If you prefer a simpler, higher-level entry point, start from the profile argument instead:
from spikingjelly.activation_based import memopt
net, summary = memopt.memory_optimization(
net,
(VGGBlock,),
dummy_input=(torch.zeros(32, T, 2, 48, 48),),
profile="balanced",
allow_expensive_profiling=False,
return_summary=True,
)
print(summary.applied_steps)
print(summary.skipped_steps)
print(summary.gc_container_count, summary.tcgc_container_count)
If a chosen profile implies level > 1 but no dummy_input is provided, the framework will automatically fall back to level=1 and record the fallback reason in summary.notes.
Results#
Running memory_optimization yields the following logs:
Level 1: layer-wise GC with input spike compression
Level 2: split GCContainers spatially
net's features.1: successfully split (2830308352 -> 2726500352)
net's features.1.0: can't be spatially split
Level 3: split GCContainers temporally
net's features.1.0: successfully split (2726500352 -> 2641563648)
net's features.1.1: successfully split (2641563648 -> 2338393088)
net's features.2: successfully split (2338393088 -> 2132545536)
net's features.1.1: no reduction in memory, revert (2132545536 -> 2147287040)
Level 4: greedily disable GCContainers
net's features.3: disable GCContainer (2132545536 -> 2126712832)
net's features.1.0: keep GCContainer (2126712832 -> 2687308800)
net's features.2: keep GCContainer (2126712832 -> 2898722816)
net's features.5: disable GCContainer (2126712832 -> 2123108352)
net's features.4: keep GCContainer (2123108352 -> 2232676352)
net's features.1.1: disable GCContainer (2123108352 -> 2039347200)
net's features.0: keep GCContainer (2039347200 -> 2417163264)
net's features.6: disable GCContainer (2039347200 -> 2036398080)
net's features.7: disable GCContainer (2036398080 -> 2036316160)
The optimized network roughly becomes:
(net): CIFAR10DVSVGG(
(features): Sequential(
(0): GCContainer(
x_compressor=NullSpikeCompressor,
(0): VGGBlock(...)
)
(1): Sequential(
(0): TCGCContainer(
x_compressor=BitSpikeCompressor, n_chunk=2, n_seq_inputs=1, n_seq_outputs=1
(0): Sequential(
(0): Conv2d(64, 128, kernel_size=(3, 3), stride=(1, 1), padding=(1, 1), step_mode=m)
(1): BatchNorm2d(128, eps=1e-05, momentum=0.1, affine=True, track_running_stats=True, step_mode=m)
)
)
(1): LIFNode()
)
(2): TCGCContainer(
x_compressor=BitSpikeCompressor, n_chunk=2, n_seq_inputs=1, n_seq_outputs=1
(0): VGGBlock(...)
)
(3): VGGBlock(...)
(4): GCContainer(
x_compressor=BitSpikeCompressor,
(0): VGGBlock(...)
)
(5): VGGBlock(...)
(6): VGGBlock(...)
(7): VGGBlock(...)
(8): AvgPool2d(kernel_size=2, stride=2, padding=0, step_mode=m)
)
(classifier): Sequential(
(0): Dropout(p=0.25, inplace=False)
(1): Linear(in_features=4608, out_features=10, bias=True)
)
)
Training on CIFAR10-DVS with batch_size=32 and T=10 gives the following logs at epoch=5 for different variants: the unoptimized CuPy backend, the unoptimized Triton backend, and the optimized Triton backend.

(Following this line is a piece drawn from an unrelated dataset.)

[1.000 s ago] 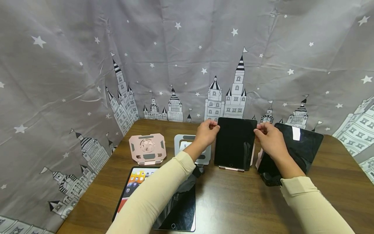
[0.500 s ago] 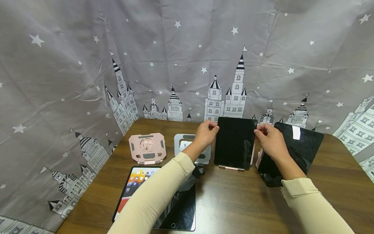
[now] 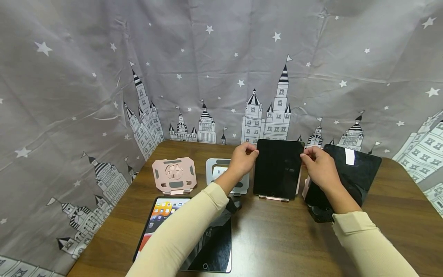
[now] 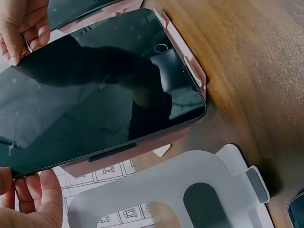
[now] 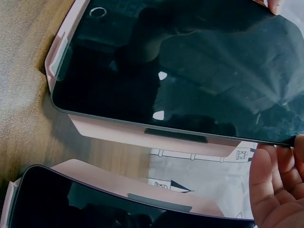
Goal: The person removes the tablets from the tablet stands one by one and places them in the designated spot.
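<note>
A black tablet with a dark screen stands upright on a pink stand, its lower edge against the stand's front lip. My left hand pinches its left edge near the top, thumb in front and fingers behind. On the opposite edge my right hand pinches it the same way. In the right wrist view the tablet sits in front of the pink stand's grey-padded plate, its home-button end at the lip. The stand's back is hidden.
Another dark tablet leans on a stand at the right. A grey stand and a pink stand stand left. A lit tablet and a dark tablet lie at the front, partly under my left sleeve.
</note>
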`<action>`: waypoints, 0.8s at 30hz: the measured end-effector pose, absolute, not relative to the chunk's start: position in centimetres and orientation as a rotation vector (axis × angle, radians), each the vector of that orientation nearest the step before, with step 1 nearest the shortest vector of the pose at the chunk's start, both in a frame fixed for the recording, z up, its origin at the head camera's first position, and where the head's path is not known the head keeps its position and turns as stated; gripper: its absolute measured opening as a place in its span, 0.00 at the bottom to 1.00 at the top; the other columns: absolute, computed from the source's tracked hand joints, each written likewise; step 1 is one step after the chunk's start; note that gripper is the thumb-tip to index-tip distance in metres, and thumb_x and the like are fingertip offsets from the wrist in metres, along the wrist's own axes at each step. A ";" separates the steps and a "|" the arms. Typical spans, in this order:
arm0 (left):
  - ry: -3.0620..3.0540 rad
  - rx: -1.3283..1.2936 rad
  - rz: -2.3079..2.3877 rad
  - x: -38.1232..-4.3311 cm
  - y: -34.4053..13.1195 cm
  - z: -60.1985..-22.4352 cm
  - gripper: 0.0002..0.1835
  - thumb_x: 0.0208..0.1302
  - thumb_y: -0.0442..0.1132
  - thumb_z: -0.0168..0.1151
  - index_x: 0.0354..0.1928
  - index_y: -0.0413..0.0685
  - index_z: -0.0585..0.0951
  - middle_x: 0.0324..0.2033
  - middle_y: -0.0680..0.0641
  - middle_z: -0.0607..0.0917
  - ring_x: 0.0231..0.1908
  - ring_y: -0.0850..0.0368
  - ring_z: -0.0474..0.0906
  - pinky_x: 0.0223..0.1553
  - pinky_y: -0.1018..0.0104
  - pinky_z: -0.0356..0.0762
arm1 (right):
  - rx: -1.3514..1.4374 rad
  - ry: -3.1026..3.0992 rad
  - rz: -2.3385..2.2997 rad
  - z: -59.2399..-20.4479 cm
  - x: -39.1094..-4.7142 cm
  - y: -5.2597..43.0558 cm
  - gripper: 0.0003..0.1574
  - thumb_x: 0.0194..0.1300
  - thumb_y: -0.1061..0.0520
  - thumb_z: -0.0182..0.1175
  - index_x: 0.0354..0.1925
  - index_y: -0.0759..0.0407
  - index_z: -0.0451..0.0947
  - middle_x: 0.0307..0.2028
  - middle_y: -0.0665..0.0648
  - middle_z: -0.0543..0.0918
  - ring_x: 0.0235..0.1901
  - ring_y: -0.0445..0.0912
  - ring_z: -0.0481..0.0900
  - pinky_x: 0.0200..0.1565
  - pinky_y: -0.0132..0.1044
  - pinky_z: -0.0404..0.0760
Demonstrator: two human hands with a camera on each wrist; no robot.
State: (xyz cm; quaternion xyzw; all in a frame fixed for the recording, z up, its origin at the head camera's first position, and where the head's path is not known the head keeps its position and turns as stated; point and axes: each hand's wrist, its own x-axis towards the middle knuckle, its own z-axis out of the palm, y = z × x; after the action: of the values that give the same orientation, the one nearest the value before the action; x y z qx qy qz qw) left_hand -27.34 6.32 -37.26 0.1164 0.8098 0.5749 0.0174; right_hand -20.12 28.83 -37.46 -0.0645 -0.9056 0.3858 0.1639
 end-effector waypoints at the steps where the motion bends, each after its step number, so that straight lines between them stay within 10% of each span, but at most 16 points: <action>1: 2.511 0.366 1.793 -27.3 6.3 -37.2 0.04 0.69 0.35 0.61 0.40 0.41 0.81 0.37 0.48 0.81 0.39 0.58 0.75 0.39 0.70 0.76 | -0.191 -2.577 1.102 -37.4 -20.1 28.8 0.14 0.77 0.56 0.51 0.47 0.68 0.73 0.36 0.64 0.79 0.33 0.53 0.77 0.32 0.34 0.77; 24: 2.389 0.415 1.880 -25.5 4.1 -35.7 0.04 0.69 0.34 0.61 0.41 0.40 0.81 0.34 0.46 0.81 0.31 0.57 0.80 0.37 0.66 0.82 | -0.105 -2.489 1.196 -36.6 -18.6 27.6 0.14 0.76 0.57 0.53 0.48 0.69 0.74 0.36 0.64 0.80 0.33 0.52 0.81 0.29 0.24 0.78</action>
State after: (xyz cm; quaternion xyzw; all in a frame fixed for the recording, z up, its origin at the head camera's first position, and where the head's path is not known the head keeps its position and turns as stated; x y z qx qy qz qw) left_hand -25.51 4.09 -35.72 0.1352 0.7780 0.6125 0.0367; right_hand -18.62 27.56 -36.56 -0.0374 -0.8846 0.4250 0.1882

# CuPy backend, not optimized (level=0)
Epoch 5/100: train_samples_per_second=349.36 samples/s
Epoch 5/100: peak_allocated=4966.7451171875 MB, peak_reserved=5370.0 MB
Epoch 5/100: train_loss=1.63, train_acc=47.92%
# Triton backend, not optimized (level=0)
Epoch 5/100: train_samples_per_second=383.55 samples/s
Epoch 5/100: peak_allocated=3830.3056640625 MB, peak_reserved=5544.0 MB
Epoch 5/100: train_loss=1.64, train_acc=47.42%
# Triton backend, optimized (level=4)
Epoch 5/100: train_samples_per_second=315.77 samples/s
Epoch 5/100: peak_allocated=1973.11767578125 MB, peak_reserved=2770.0 MB
Epoch 5/100: train_loss=1.64, train_acc=47.89%
We observe a dramatic reduction in peak memory with an acceptable slowdown. The optimized Triton network is not exactly equivalent to the unoptimized one because the BN layers operate with temporal chunking; see Appendix G in the original paper [1]. Fully runnable code is available in spikingjelly.activation_based.examples.memopt.
备注
The results in this tutorial differ from those reported in the original paper [1] because the memopt implementation in SpikingJelly is not the same as the original source code. Use the original source code if you want to reproduce the results in the paper.